Nothing outside the stretch is wanted. Repeat exactly the lines of the listing below from the one that contains "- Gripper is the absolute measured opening" through the one that contains "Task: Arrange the", both ends included.

Given data:
────────

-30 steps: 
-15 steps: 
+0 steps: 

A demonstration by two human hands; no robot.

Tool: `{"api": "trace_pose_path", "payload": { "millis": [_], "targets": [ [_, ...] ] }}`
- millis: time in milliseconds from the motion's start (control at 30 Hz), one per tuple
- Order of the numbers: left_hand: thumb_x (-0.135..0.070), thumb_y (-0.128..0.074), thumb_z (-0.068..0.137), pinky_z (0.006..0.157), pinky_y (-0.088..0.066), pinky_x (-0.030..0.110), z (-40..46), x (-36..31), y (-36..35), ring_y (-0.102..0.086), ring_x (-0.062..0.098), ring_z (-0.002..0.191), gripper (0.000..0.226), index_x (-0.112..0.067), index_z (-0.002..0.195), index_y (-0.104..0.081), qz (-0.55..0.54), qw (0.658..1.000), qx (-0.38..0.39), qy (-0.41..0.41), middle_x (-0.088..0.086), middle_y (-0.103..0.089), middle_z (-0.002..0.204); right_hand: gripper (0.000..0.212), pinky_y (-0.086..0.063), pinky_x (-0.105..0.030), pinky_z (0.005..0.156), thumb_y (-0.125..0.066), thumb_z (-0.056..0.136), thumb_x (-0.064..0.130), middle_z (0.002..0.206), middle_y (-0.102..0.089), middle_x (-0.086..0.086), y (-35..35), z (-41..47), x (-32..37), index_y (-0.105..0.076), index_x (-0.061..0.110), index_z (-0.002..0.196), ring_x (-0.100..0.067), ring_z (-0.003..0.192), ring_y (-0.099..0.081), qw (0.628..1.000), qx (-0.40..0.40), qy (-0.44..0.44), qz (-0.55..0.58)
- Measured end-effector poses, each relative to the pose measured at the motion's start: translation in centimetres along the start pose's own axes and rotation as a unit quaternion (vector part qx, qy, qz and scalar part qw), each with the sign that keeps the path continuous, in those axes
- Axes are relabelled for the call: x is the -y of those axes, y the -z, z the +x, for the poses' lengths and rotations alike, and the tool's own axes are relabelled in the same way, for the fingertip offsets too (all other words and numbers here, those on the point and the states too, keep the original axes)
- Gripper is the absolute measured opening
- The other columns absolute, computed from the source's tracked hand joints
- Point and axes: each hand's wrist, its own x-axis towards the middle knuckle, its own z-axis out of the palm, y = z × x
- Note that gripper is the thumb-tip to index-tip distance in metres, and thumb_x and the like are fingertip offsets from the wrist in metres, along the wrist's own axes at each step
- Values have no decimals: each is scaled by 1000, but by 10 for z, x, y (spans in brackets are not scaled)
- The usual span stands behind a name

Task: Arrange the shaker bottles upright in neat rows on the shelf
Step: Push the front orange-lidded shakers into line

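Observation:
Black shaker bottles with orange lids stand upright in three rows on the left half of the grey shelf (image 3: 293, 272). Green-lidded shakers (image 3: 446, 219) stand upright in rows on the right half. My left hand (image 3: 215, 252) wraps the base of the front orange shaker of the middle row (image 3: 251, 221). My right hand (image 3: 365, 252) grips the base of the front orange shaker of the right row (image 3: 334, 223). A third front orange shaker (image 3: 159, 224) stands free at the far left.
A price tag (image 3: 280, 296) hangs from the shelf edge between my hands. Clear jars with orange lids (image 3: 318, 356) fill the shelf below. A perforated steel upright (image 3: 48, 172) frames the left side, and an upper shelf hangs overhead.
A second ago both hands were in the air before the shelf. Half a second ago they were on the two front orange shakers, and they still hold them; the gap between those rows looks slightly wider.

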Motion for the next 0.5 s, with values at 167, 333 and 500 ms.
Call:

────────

Solution to the problem:
- Gripper is the absolute measured opening
- The other columns absolute, computed from the source's tracked hand joints
- Point and axes: each hand's wrist, its own x-axis towards the middle knuckle, its own z-axis out of the palm, y = z × x
- Note that gripper is the thumb-tip to index-tip distance in metres, and thumb_x and the like are fingertip offsets from the wrist in metres, along the wrist's own axes at each step
- Values have no decimals: each is scaled by 1000, but by 10 for z, x, y (spans in brackets are not scaled)
- The usual span stands behind a name

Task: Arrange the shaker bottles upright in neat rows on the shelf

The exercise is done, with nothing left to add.